As the main source of IL-17 A, differentiated Th17 cells require TGF-β1 and IL-23 [17], and TGF-β1 is a pleiotropic cytokine that is involved in both suppressive and inflammatory immune responses [18]. TGF-β1 controls the proliferation, survival, activation, and differentiation of B cells as well as the development and functions of innate cells, including natural killer (NK) cells, macrophages, dendritic cells, and granulocytes. TGF-β1 is normally generated by macrophages during apoptotic cell clearance and contributes to buffering the inflammatory sequelae that are associated with phagocytosis, playing an important role in maintaining the tolerance by controlling survival, proliferation, and differentiation of the Th17 lymphocytes [19], and Th17 cells can be both immunoregulatory and pathogenic [20]. Our data showed that the immunohistochemical expression of TGF-β1 in the synovial tissue was higher in patients with PsA compared to those with RA, OA, and AS. Interestingly, patients with PsA who had developed bone erosions had the highest levels of TGF-β1 expression in IHC and these data could reflect a tissue healing effect.

In addition, in our patients, IL-17 A expression was also higher in PsA than it was in RA, and it was especially higher than it was in OA, and it seems to be like what is observed in AS, which shares pathogenic mechanisms with PsA. The generation of regulatory Th17 cells is promoted by the combination of TGF-β1 and IL-6 [21,22,23]. Pathogenic Th17 cells, however, require further stimulation with IL-23 [24, 25], although pathogenic Th17 cells can also be induced in cell culture without TGF-β1 and in the presence of IL-6, IL-1β, and IL-23. At low concentrations, TGF-β1 synergizes with IL-6 and IL-21 to promote IL-23 receptor expression and Th17-cell differentiation, whereas high TGF-β1 concentrations repress IL-23 receptor expression and promote Treg-cell differentiation [26]. Our findings show that patients with higher IL-23 gene expression were correlated with high expression levels of IL-17 A.

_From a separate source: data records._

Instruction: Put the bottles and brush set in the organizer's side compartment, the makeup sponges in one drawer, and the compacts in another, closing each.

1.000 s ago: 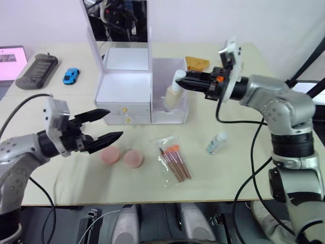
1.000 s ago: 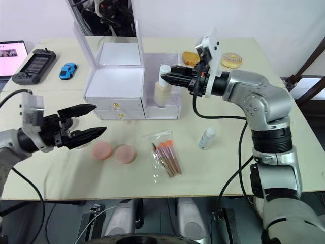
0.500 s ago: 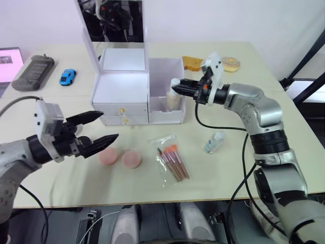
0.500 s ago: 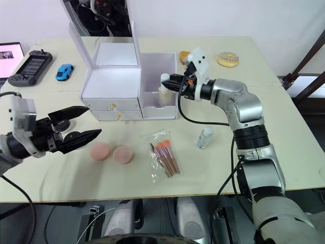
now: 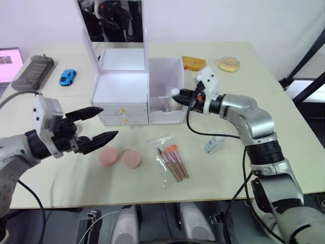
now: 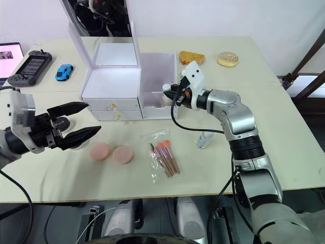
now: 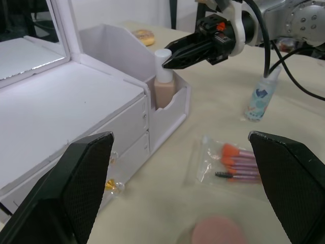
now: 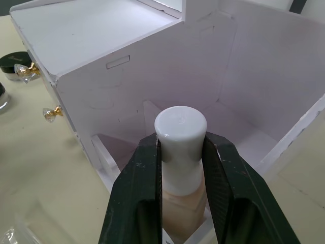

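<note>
Right wrist view: right gripper (image 8: 180, 152) pinched white cap of beige bottle (image 7: 163, 84), bottle standing low in side compartment (image 5: 165, 71). Left gripper (image 5: 105, 124) spread wide above pink sponges (image 5: 120, 157). Clear bottle (image 7: 260, 96) had blue label, words too small to read.

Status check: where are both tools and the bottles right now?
Right tool shut on beige bottle, low in side bin. Left tool open, empty, above pink sponges. Blue-label bottle and brush pouch on table. Path clear.
</note>
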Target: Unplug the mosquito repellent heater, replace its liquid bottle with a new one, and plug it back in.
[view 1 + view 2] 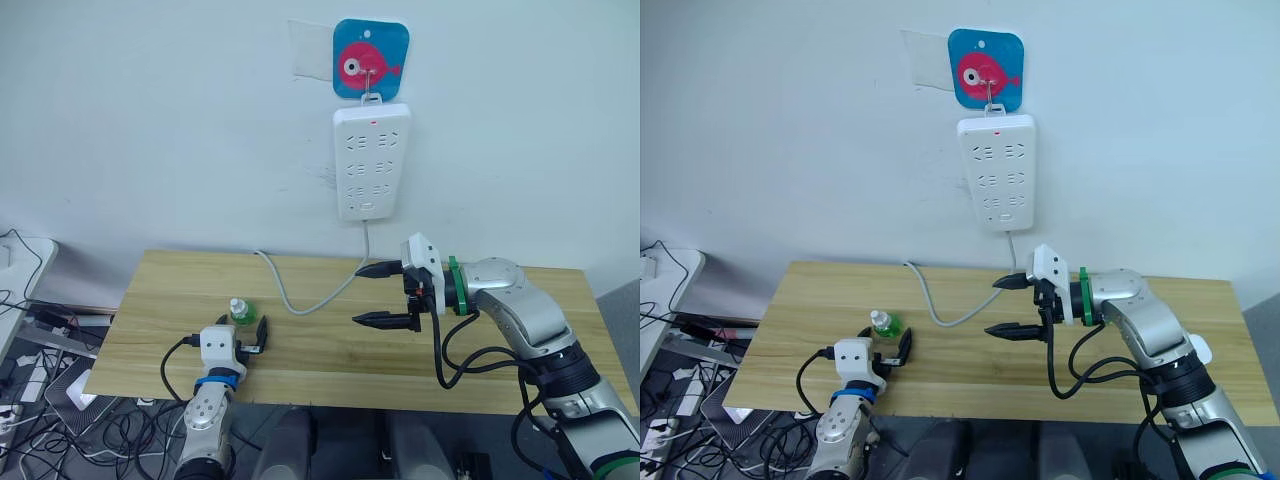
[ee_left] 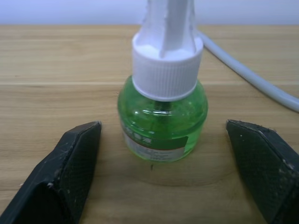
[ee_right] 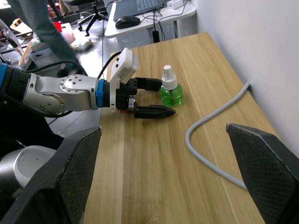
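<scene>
**Left fingers bracket the green bottle; no heater seen on the strip**

The liquid bottle (image 2: 162,123), green with a white ribbed cap, stands upright on the wooden table (image 1: 330,350), low and left of centre in the left eye view. Its long axis runs vertical. The left gripper (image 1: 255,335) lies level with it at table height, its 2 black fingers (image 2: 70,168) spread wide and released, 1 on each side of the bottle with a clear gap on both. The bottle sits straight ahead of the fingers, between them but not touched. By my reading, closing on the green body below the cap is the move that matters next, and the left arm is plainly the nearer one.

The right gripper (image 1: 385,295) hovers above the table right of centre, well apart from the bottle, fingers parted and holding nothing.

On the wall at upper centre hangs the white power strip (image 1: 371,162) under a blue fish hook plate (image 1: 370,61); its grey cable (image 1: 300,295) loops down across the table.

The left wrist view shows the gaps beside the bottle, which the head views cannot settle. The right wrist view shows the bottle standing near the left fingertips from the side. I cannot make out the mosquito repellent heater on the strip or the table.
</scene>
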Available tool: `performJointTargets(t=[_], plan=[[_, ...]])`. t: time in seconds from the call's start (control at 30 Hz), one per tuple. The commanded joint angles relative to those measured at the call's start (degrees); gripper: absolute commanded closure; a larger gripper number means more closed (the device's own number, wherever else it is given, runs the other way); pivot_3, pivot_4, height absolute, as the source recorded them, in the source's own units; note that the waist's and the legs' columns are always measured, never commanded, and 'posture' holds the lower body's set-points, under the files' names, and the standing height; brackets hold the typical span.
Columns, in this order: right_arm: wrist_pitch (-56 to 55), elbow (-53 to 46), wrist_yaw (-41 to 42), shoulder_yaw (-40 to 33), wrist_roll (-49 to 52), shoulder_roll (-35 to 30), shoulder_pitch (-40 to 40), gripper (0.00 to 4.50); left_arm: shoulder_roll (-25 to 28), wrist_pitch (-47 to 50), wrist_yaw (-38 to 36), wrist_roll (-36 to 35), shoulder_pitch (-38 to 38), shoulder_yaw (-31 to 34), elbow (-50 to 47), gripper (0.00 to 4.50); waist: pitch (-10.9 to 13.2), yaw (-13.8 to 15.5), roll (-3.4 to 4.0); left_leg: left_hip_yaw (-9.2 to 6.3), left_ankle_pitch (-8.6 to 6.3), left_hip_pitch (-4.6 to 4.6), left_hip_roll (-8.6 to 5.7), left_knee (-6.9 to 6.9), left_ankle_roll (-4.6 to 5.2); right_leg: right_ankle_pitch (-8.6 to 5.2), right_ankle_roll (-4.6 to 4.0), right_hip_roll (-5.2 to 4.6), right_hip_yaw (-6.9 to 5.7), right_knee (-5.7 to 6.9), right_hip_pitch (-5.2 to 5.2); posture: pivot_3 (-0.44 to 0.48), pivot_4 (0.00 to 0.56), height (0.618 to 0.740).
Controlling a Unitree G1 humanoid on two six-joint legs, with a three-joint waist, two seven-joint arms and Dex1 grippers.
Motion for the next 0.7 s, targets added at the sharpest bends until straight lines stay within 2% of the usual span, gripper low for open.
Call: performJointTargets(t=[0.03,0.17,0.3,0.4,0.47,0.7], plan=[[0.97,-2.70,-0.56,-1.75,1.64,0.01,-0.46,0.03,0.89,-2.58,-0.47,-0.13,-0.89,0.69,1.76,0.00,0.00,-0.06,0.00,0.00,0.00,-0.01,0.00,0.00,0.00,0.00,0.00,0.00,0.00,0.00,0.00,0.050,0.275,0.740],[2.02,-3.59,-1.18,-2.18,2.42,0.51,-0.99,0.03,1.24,-3.63,0.57,0.13,-1.77,1.02,3.06,0.00,0.00,-0.15,-0.01,0.00,0.00,-0.01,0.00,-0.01,0.00,0.00,0.00,0.00,0.00,0.00,-0.02,0.050,0.276,0.740],[2.87,-4.06,-1.63,-2.70,3.38,1.02,-1.40,0.00,0.93,-4.20,0.98,0.33,-1.48,0.72,3.14,0.86,0.01,-0.31,0.00,0.00,0.00,-0.10,0.00,-0.01,-0.01,0.00,0.00,0.00,0.01,0.00,-0.09,0.047,0.281,0.740],[3.78,-4.15,-2.50,-3.28,4.42,1.73,-1.80,0.00,0.79,-4.29,0.97,0.55,-1.14,0.51,3.09,1.83,0.01,-0.55,-0.01,-0.01,0.00,-0.26,0.00,0.01,-0.01,0.01,0.00,0.00,0.00,0.01,-0.23,0.047,0.283,0.740],[3.76,-4.39,-2.79,-3.54,4.77,2.21,-1.77,0.00,0.68,-4.31,1.11,0.40,-0.83,0.64,2.59,2.31,0.01,-0.57,-0.01,-0.05,0.00,-0.34,0.00,0.01,-0.01,0.01,0.00,-0.01,-0.01,0.02,-0.30,0.049,0.284,0.740],[2.02,-7.30,-3.71,-5.65,6.47,2.59,0.27,0.00,0.76,-0.76,-0.87,1.44,1.51,-2.45,-7.53,2.31,0.02,-0.65,-0.03,-0.06,0.02,-0.79,-0.01,0.04,-0.04,0.02,-0.01,-0.02,0.03,0.07,-0.75,0.055,0.279,0.740]])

Since Dkk1 is an inhibitor of the Wnt pathway, which normally induces new bone formation, one might expect Dkk1 concentrations to be progressively lower along a spectrum of diseases that increase bone formation. However, consistent with most studies, the Dkk1 concentrations were seen as no different in patients with peripheral PsA compared to healthy controls and were higher in patients with AS compared to those with PsA [27, 28]. In our report, Dkk1 gene expression was higher in AS patients and correlated with IL17A, and serum levels were higher in PsA and AS but did not show statistical significance. Jadon et al. [29] found lower Dkk1 concentrations in patients with PsA with vertebral erosions and Li et al. [30] showed the combined action of TNFα and IL-17 A on hMSCs, which increased osteogenesis through the inhibition of Dkk1 and RANKL gene expression.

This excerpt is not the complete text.